Problem determination
This topic contains information on troubleshooting the CES HDFS and CDP Private Cloud Base issues.
For CES HDFS known problem determination, see Troubleshooting.
- If Kerberos is enabled, sometimes Zookeeper or Yarn might not start successfully due to issues
with the keytab generation.
Solution:
Zookeeper- In the Cloudera Manager, click and search for kerberos.
- Enable the check boxes for Enable Kerberos Authentication and Enable Server to Server SASL Authentication.
Yarn- In the Cloudera Manager, click and search for kerberos.
- Enable the check boxes for Enable Kerberos Authentication for HTTP Web-Consoles.
- Impersonation error with Hive/Oozie/Livy even when the proxyuser settings are set already within
the IBM Storage Scale service in the Cloudera
Manager.For example, the following error is seen:
org.apache.hadoop.ipc.RemoteException(org.apache.hadoop.security.authorize.AuthorizationException): User: <component>/<host>@<realm> is not allowed to impersonate <user>
Solution:
- Stop the IBM Storage Scale service in Cloudera Manager.
- Enable proxyuser settings for HDFS Transparency as mentioned in Enable and configure CES HDFS.
- Restart the IBM Storage Scale service from Cloudera Manager.
- In the Cloudera Manager Hive service, for Hiveserver2 to start and function normally, set hive.metastore.event.db.notification.api.auth to false on hive-site.xml.
- Solr does not start after adding Ranger.
Solution:
It is recommended to add Solr and Ranger services together with the IBM Storage Scale service at the time of initial CDP Private Cloud Base cluster creation. However, if Ranger and Solr were added later, following workaround is needed for Solr to start properly.- Log in to the Cloudera Manager console.
- While adding the Solr service, set the ZooKeeper ZNode parameter to solr-infra in the configuration wizard or if you had already added Solr but Solr does not come up properly, click and search for ZNode and set the value of the Solr configuration ZooKeeper ZNode parameter to solr-infra.
- Ensure that Kerberos checkbox is enabled in the Solr configuration.
- Continue to add the Solr and Ranger services. Skip if you have already added the services.

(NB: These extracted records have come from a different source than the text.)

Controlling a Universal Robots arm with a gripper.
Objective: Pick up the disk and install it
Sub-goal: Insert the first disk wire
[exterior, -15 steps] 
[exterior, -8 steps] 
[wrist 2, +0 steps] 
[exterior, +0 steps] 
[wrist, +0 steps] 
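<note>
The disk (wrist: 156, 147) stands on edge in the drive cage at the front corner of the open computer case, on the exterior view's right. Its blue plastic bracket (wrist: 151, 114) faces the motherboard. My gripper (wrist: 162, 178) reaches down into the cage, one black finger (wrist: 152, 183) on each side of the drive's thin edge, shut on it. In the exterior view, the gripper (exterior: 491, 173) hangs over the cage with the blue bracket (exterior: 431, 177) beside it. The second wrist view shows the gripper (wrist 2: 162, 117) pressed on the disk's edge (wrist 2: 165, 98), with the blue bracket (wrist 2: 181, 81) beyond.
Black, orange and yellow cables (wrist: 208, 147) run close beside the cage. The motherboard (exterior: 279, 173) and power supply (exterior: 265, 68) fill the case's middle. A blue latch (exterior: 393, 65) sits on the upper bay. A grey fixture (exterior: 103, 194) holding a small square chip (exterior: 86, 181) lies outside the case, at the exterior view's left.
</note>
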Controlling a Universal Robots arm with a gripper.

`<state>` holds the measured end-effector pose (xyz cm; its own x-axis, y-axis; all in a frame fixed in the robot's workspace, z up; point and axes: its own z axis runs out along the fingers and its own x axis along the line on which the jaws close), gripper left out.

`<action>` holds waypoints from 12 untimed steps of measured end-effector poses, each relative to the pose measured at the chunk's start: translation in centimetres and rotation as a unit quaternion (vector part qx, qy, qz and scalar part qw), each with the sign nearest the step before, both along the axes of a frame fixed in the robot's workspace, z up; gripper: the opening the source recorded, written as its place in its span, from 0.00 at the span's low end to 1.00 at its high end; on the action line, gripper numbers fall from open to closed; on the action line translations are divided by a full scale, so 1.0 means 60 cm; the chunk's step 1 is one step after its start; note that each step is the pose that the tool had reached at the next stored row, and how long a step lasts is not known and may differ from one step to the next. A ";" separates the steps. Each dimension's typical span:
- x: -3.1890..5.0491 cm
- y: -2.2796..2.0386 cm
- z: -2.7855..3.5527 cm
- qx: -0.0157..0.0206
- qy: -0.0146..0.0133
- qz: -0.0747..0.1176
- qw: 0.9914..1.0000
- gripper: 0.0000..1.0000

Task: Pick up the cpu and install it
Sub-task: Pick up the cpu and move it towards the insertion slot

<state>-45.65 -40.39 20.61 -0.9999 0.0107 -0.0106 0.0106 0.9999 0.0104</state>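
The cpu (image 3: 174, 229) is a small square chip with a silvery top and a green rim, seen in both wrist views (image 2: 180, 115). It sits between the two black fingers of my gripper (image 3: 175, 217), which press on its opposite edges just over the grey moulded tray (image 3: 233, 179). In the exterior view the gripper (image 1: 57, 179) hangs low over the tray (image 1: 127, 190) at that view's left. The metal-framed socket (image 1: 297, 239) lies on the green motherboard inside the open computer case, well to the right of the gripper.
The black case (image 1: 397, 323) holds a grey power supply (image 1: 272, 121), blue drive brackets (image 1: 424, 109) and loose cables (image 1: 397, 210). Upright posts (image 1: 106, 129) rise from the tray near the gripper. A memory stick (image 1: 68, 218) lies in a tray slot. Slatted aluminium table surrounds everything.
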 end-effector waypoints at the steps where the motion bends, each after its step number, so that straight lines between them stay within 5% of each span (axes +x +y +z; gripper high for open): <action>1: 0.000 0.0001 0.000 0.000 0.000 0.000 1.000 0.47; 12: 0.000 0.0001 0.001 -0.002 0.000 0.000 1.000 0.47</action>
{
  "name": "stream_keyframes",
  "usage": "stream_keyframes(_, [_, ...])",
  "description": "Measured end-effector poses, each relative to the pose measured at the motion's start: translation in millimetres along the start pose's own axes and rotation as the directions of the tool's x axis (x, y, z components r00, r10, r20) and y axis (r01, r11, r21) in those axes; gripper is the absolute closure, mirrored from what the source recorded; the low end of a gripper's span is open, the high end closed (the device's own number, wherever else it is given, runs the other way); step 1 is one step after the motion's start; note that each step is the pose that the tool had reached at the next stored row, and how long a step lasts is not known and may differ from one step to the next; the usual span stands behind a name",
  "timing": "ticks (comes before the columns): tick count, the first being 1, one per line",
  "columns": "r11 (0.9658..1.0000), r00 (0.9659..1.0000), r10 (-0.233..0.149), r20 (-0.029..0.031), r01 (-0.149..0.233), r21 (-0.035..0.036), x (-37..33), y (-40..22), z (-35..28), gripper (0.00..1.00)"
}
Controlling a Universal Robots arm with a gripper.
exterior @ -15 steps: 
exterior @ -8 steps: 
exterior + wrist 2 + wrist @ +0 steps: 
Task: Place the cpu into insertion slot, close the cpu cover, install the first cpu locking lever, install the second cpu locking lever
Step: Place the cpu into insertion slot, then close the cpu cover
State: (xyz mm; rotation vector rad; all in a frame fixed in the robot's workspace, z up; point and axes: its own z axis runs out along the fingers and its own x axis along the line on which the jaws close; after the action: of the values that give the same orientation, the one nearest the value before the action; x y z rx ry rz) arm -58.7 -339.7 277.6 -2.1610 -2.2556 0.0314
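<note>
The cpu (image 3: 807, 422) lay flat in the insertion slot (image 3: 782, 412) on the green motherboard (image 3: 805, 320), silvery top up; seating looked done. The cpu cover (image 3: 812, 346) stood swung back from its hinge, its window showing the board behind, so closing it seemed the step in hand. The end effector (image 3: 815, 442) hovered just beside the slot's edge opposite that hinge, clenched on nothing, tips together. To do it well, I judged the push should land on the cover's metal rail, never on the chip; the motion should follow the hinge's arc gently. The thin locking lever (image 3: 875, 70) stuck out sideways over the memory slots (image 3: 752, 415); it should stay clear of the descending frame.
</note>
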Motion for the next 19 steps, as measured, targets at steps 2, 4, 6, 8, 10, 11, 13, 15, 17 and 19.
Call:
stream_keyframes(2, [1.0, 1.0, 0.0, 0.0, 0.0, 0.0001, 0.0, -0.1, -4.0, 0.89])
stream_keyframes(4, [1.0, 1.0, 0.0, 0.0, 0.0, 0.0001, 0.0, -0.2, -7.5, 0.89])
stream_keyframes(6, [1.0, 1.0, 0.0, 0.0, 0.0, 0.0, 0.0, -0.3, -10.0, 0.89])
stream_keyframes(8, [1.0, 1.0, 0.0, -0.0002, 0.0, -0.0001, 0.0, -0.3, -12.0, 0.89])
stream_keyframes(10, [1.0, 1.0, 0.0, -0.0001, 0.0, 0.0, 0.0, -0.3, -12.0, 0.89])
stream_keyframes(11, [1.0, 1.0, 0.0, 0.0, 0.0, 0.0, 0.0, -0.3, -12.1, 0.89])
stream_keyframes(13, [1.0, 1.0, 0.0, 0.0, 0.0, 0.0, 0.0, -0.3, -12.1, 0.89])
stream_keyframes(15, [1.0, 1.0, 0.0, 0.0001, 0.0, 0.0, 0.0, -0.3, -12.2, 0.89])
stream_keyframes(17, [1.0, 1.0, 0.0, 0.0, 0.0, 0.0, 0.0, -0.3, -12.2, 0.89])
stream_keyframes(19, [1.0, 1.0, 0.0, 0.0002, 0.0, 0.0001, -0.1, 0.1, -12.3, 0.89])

- After adding Ranger, the Solr service changes its name to CDP-INFRA-SOLR.
- Restart Solr and Ranger.
- Ensure that Solr and Ranger have started successfully. Do not proceed unless Solr and Ranger appear healthy.
- Ranger
issues with TLS enabled.You may encounter one of the following issues if Ranger is enabled together with TLS security:
- NameNodes do not start after updating the configurations and throw the following error:
org.apache.hadoop.hdfs.server.namenode.NameNode: Failed to start namenode. java.lang.IllegalArgumentException: bound must be positive
- NameNodes can start but Ranger policies do not work. NameNode log shows the following error
message:
org.apache.ranger.admin.client.RangerAdminRESTClient: Failed to get response, Error is : TrustManager is not specified2022-08-23 13:16:37,809 ERROR org.apache.ranger.admin.client.RangerAdminRESTClient: Error getting Roles; Received NULL …. Error getting policies; Received NULL response!!. secureMode=true, ....
Root cause of the issue:
At the time of starting the IBM Storage Scale service from Cloudera Manager, there are three additional configuration files (ranger-hdfs-security.xml, ranger-hdfs-policymgr-ssl.xml and ranger-hdfs-audit.xml) generated for HDFS Transparency. In certain scenarios, these three files do not get propagated to IBM Storage Scale CCR, causing the above problems.
Solution:
Start the NameNodes as following:- To obtain the latest spectrumscale-TRANSPARENCY_NAMENODE directory under /run/cloudera-scm-agent/process/ on the NameNode, start the IBM Storage Scale service from Cloudera Manager.
- Stop the IBM Storage Scale service from Cloudera Manager.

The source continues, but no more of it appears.